A primeira importância é como um livro do período pré-moderno traduzido do árabe ao português, pois tais obras como um todo ainda são pouquíssimas no horizonte do leitorado lusófono, sejam elas literárias, históricas, filosóficas, científicas, etc. Isso faz com que a maior parte das tradições textuais do Oriente Médio não seja acessada por quem não conhece as línguas da região ou, pelo menos, uma outra língua para a qual haja traduções. Sendo assim, todas as traduções são bem-vindas, e esta é uma tentativa de contribuir com aquelas e aqueles que se interessam pela literatura produzida historicamente em língua árabe.

A segunda importância, que chamei de específica, é por se tratar de um livro praticamente único em seu próprio contexto. Na literatura árabe islâmica, o “Relatos da China e da Índia” é o exemplar mais antigo de uma obra dedicada ao que se sabia, entre os séculos 9-10 d.C., sobre a porção oriental do mundo para além do território sob domínio dos Abássidas (750-1258 d.C.), que se estendia até o atual Paquistão. Nesse sentido, ele nos oferece uma maneira única de conhecer esta literatura do período que reúne relatos de viajantes, geografia descritiva, maravilhas e narrativas cortesãs, e nos apresenta um pouco do que muçulmanos de língua árabe conheciam sobre os povos e regiões às margens do Oceano Índico.
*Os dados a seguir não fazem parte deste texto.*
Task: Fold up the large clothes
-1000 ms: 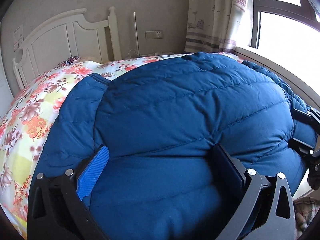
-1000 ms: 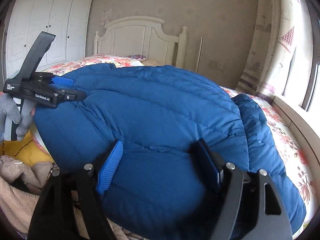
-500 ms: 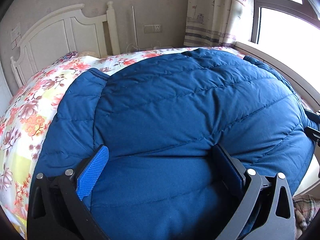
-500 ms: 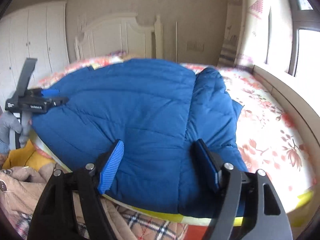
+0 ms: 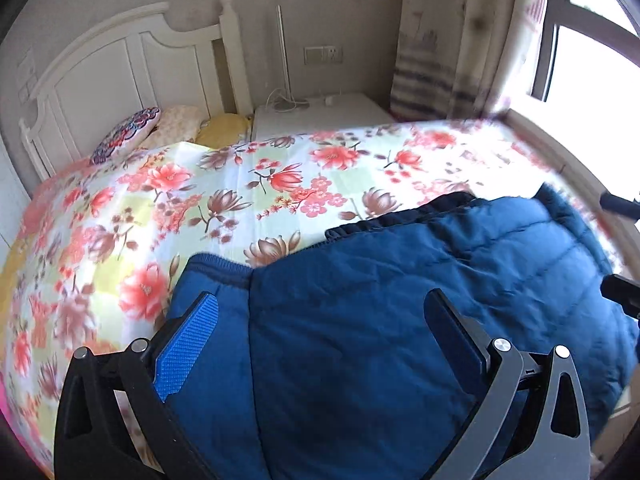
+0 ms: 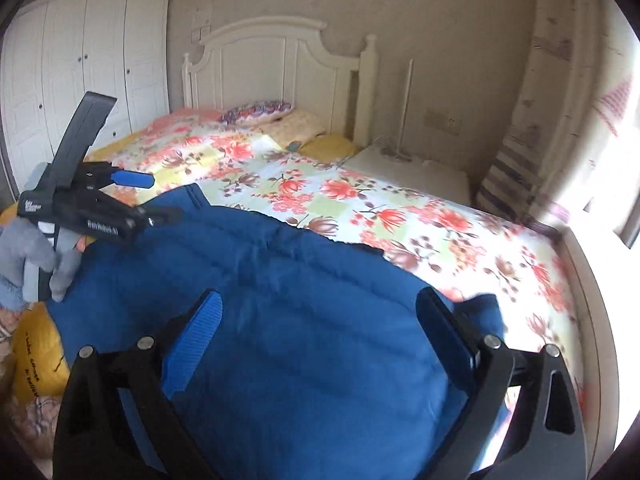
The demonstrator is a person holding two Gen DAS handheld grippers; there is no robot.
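Now that the jacket (image 5: 400, 320) lies flatter than before, both tongs (image 5: 320, 328) (image 6: 316, 320) gape apart.

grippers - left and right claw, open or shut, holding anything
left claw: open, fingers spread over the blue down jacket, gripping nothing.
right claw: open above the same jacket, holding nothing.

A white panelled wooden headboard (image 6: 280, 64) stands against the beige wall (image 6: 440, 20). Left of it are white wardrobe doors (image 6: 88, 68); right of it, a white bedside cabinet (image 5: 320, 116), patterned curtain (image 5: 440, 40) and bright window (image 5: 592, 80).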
– Como você apresentaria “Relatos da China e da Índia” para o público brasileiro?

O “Relatos da China e da Índia” é um conjunto de dois livros escritos em árabe e separados por cerca de 70 anos. O primeiro remonta à metade do século 9 d.C. e consiste numa compilação de relatos e narrativas de marinheiros e comerciantes muçulmanos que circulavam pelas rotas do Oceano Índico e, principalmente, pela Índia e pela China. Por vezes, é atribuído à única figura mencionada nominalmente no texto, um certo Sulayman al-Tajir, ou “Sulayman, o mercador”, mas há discordâncias quanto a isso. Sua narração tende a ser direta, sem floreios retóricos, e demonstra interesse por informações comerciais e costumes de comunidades variadas, mas também por curiosidades e histórias deslumbrantes.
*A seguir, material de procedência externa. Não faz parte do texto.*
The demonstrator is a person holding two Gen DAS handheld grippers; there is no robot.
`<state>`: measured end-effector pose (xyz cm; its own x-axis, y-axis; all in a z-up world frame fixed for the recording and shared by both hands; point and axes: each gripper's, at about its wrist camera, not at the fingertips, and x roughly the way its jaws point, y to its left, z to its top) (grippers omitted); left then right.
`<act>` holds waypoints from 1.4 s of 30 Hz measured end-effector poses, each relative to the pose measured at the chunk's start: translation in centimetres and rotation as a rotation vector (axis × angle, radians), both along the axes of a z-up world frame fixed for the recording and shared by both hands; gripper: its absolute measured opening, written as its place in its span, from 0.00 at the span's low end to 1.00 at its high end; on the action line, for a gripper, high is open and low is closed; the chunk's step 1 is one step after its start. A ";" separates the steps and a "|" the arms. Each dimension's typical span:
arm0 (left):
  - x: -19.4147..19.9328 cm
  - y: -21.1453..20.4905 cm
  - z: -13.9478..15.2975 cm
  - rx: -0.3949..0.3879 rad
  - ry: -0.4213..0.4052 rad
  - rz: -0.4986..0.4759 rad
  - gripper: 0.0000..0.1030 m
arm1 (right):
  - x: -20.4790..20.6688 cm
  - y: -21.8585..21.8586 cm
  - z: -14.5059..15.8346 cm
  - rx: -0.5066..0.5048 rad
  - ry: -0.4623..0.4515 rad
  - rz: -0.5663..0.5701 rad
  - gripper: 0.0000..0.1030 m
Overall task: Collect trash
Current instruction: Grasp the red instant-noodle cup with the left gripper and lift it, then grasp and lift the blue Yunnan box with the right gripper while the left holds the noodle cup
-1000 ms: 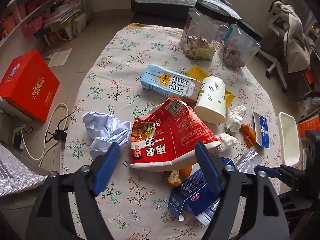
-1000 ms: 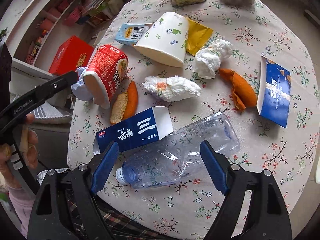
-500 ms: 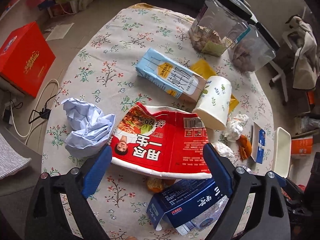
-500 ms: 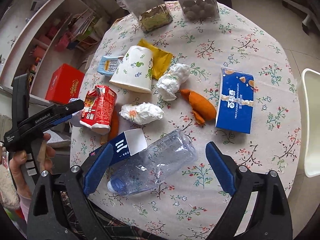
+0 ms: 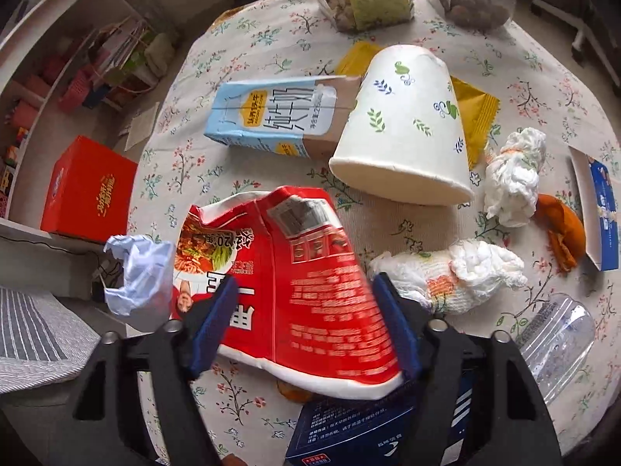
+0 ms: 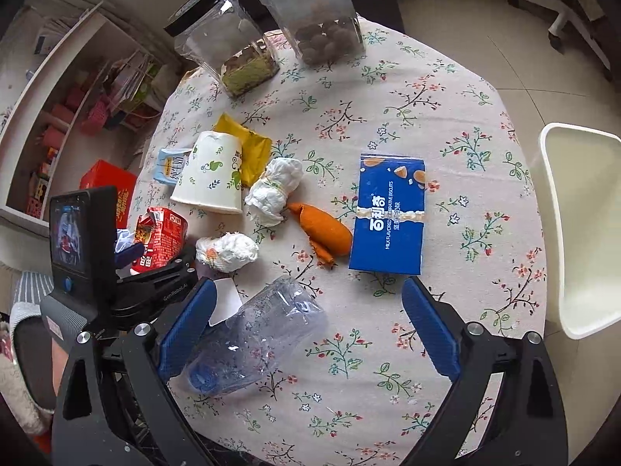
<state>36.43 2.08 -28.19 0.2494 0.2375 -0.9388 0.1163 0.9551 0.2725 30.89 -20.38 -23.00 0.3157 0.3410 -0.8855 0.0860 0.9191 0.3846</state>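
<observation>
Straddling the crushed red noodle cup [image 5: 295, 279] lying on the counter [image 6: 446, 89], my left tongs [image 5: 302, 322] close around its sides for a lift, while my right tongs [image 6: 306, 326] hover spread wide above the plastic bottle [image 6: 252, 345].

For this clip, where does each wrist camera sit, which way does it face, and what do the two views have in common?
Left wrist: on the left gripper, low over the table's near-left edge, looking along fingers closed on the red noodle cup; only its own fingers show.
Right wrist: on the right gripper, higher, looking down across the floral table past the plastic bottle; jaws wide; the left gripper and the person's arm show at left.
Shared: noodle cup, white paper cup, milk carton, tissue wads, orange peel, bottle.
</observation>
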 end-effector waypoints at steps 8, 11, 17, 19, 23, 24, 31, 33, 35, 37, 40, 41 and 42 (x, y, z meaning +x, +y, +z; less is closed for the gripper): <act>-2.0 5.6 5.8 -0.268 -0.138 0.010 0.33 | -0.3 5.0 0.9 0.022 -0.063 0.195 0.90; -3.0 7.6 7.9 -0.374 -0.175 0.028 0.31 | -0.8 8.6 1.6 -0.099 -0.167 0.352 0.89; -4.6 11.3 11.5 -0.511 -0.254 0.070 0.31 | -2.9 16.5 0.3 -0.300 -0.265 0.781 0.72; -4.7 12.3 12.1 -0.537 -0.267 0.081 0.31 | -3.8 18.4 -0.6 -0.360 -0.268 0.892 0.68; -4.9 13.0 12.4 -0.557 -0.273 0.088 0.31 | -4.6 20.9 -1.8 -0.440 -0.285 1.006 0.69; -4.9 13.0 12.3 -0.557 -0.271 0.088 0.31 | -4.6 21.4 -2.0 -0.460 -0.296 1.014 0.69; -4.7 13.1 11.7 -0.556 -0.251 0.088 0.32 | -3.6 22.4 -2.7 -0.396 -0.239 1.043 0.71; -4.8 13.3 11.7 -0.562 -0.251 0.091 0.32 | -3.9 22.6 -3.8 -0.393 -0.173 1.081 0.66; -4.8 13.5 11.8 -0.562 -0.256 0.096 0.32 | -3.9 22.6 -4.6 -0.398 -0.127 1.089 0.53; -4.7 13.6 11.8 -0.563 -0.256 0.102 0.32 | -3.5 22.4 -4.7 -0.368 -0.117 1.061 0.48; -4.6 13.5 11.7 -0.565 -0.253 0.106 0.32 | -3.2 22.4 -4.1 -0.315 -0.125 1.022 0.38; -4.6 13.5 11.7 -0.564 -0.253 0.107 0.32 | -3.1 22.3 -3.6 -0.293 -0.131 1.006 0.37; -4.6 13.6 11.7 -0.564 -0.254 0.109 0.32 | -3.0 22.2 -3.2 -0.276 -0.140 0.986 0.37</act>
O segundo livro, por sua vez, remonta à primeira metade do século 10 d.C., e já se inicia com a apresentação de seu compilador: Abu Zayd al-Hasan al-Sirafi. Este nos diz apenas que foi encarregado de verificar o primeiro livro e que lhe acresceu um outro com aquilo que sabia estar relacionado aos mesmos assuntos. Sua narração, contudo, é muito menos interessada por dados, e muito mais por histórias que entretenham uma audiência formada por pessoas da corte, provavelmente envolvidas com as atividades dos mercados e do comércio. Essa audiência transparece nas narrativas reunidas por Abu Zayd, onde os temas abordados no primeiro livro servem como motes de histórias maravilhosas, cuja prioridade passa a ser divertir mais do que informar. No contexto da literatura árabe islâmica, esse processo de fabulação está diretamente relacionado ao surgimento da personagem Sindabad al-Bahri, que a maioria de nós provavelmente conhece através das fantásticas histórias do “Livro das mil e uma noites” como Simbá, o marujo.

– Quais os desafios na tradução do livro para o português?
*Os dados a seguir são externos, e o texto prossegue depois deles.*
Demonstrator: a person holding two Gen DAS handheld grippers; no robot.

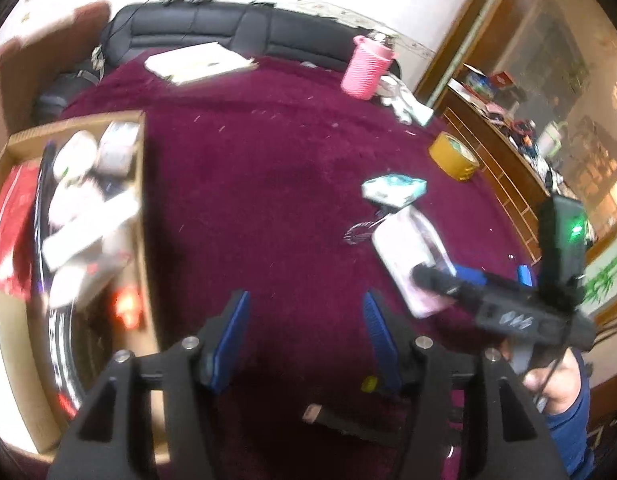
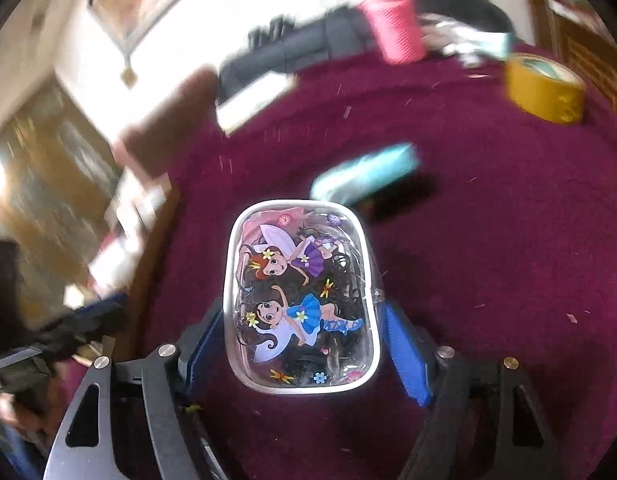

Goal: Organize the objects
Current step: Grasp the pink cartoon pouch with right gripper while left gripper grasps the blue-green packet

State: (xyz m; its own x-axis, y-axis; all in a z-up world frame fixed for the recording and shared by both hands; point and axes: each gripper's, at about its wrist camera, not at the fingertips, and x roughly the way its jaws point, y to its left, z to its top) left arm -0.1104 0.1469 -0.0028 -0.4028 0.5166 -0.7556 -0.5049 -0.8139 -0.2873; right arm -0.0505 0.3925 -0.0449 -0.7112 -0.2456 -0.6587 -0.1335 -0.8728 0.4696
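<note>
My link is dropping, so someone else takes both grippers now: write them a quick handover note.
Left gripper: open, empty, over the red cloth.
Right gripper: closed on the fairy case, above the cloth.
Cardboard box, at the left, already holds several items.
Left out: teal packet, yellow tape roll, pink cup.
Next, probably: case into the box.

Dark magenta velvet-like cloth surface (image 1: 268, 168) carries an open brown cardboard box (image 1: 142, 216) at left; right of the box lie a teal-white small packet (image 1: 392, 190), yellow tape roll (image 1: 454, 156), pink ribbed cup (image 1: 366, 68), white flat book (image 1: 198, 62) behind.
</note>
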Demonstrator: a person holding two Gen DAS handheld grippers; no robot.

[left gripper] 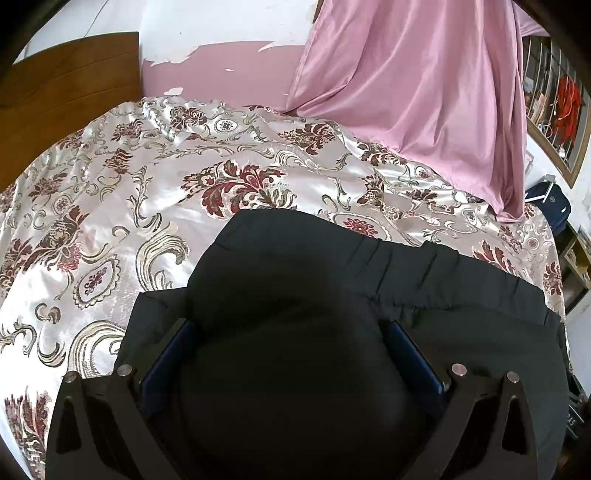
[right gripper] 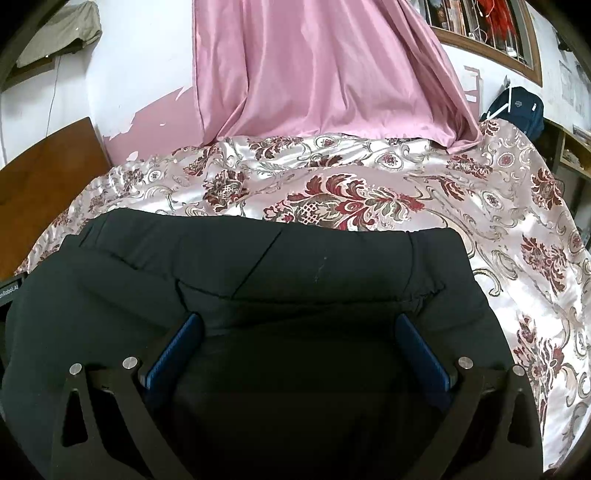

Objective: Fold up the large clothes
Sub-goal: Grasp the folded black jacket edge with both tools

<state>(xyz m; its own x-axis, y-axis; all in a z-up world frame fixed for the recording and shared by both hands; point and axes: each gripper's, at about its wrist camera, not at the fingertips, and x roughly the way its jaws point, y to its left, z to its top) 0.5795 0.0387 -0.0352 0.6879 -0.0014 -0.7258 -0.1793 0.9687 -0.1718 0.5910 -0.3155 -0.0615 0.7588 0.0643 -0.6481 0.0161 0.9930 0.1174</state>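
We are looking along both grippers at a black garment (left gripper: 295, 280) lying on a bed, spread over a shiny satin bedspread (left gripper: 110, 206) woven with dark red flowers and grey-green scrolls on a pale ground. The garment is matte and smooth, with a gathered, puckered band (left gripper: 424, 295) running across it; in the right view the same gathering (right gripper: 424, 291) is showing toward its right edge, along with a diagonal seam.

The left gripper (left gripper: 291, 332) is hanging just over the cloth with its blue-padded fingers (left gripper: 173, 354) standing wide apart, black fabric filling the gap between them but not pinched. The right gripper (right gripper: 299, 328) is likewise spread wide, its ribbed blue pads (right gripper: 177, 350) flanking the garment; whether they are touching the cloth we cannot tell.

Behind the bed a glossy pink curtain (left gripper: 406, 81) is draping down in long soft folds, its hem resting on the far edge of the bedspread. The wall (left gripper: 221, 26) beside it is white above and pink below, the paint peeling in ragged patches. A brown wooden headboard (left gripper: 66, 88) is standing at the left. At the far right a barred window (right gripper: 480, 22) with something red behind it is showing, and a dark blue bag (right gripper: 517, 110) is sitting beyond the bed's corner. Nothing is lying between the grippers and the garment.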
Vejo as dificuldades a partir dos mesmos dois pontos que mencionei sobre o geral e o específico.

De saída, ao lidarmos com obras de temporalidades afastadas, estamos diante do desafio do anacronismo. Isso não se dá somente na tradução do léxico, mas também nas implicações históricas de traduzir concepções e termos que operam num contexto próprio, o qual, com frequência, não é o mesmo de hoje. Também incluo nesse âmbito geral a questão religiosa, pois o teor islâmico é um componente crucial das perspectivas dos informantes muçulmanos, o que eu, por não ser muçulmano, devo levar em consideração durante todo o processo.

No âmbito mais particular deste livro, algumas das maiores dificuldades estão nas referências que ele faz a coisas ou palavras que remetem a algo específico, como plantas, animais, topônimos e o que conhecemos como estrangeirismos. Há inúmeros exemplos de palavras de outras línguas adaptadas à escrita árabe, mas nem sempre elas trazem os diacríticos – isto é, os sinais de vocalização do sistema de escrita árabe –, sem os quais não sabemos como pronunciá-las com precisão.

Nos casos de elementos da fauna e da flora, o que costuma acontecer é um uso de termos que, hoje, têm sentido mais genérico, mas que, no contexto do livro, são referências reconhecíveis de imediato; a título de exemplo, seria mais ou menos como se você precisasse saber que sempre que o texto usa uma palavra aparentemente abrangente como “pimenta”, na verdade, isso quer dizer uma forma específica como “pimenta do reino”, e não “vermelha”, “caiena”, “biquinho”, etc. Com isso, é sempre necessário buscar outras formas de determinar essa referência específica, como a região geográfica em que estão sendo localizadas, ou explicações de outros textos sobre a mesma coisa.

– Conte para os leitores da Tabla como você encontrou o manuscrito e como foi o trabalho de pesquisa sobre os contextos das histórias contidas nos relatos?

Meu primeiro contato com o “Relatos da China e da Índia” se deu no contexto das minhas pesquisas sobre relatos de viagens escritos em árabe durante o período pré-moderno – mais especificamente, a partir da figura de Sulayman al-Tajir, que é mencionado como um dos viajantes mais antigos que conhecemos nesta literatura. Isso me levou a procurar o livro do qual adivinha essa figura e, assim, cheguei ao “Relatos da China e da Índia”. Por vezes, encontrei apenas o primeiro livro – que circula também de forma independente –, mas, eventualmente, encontrei edições do conjunto que temos hoje.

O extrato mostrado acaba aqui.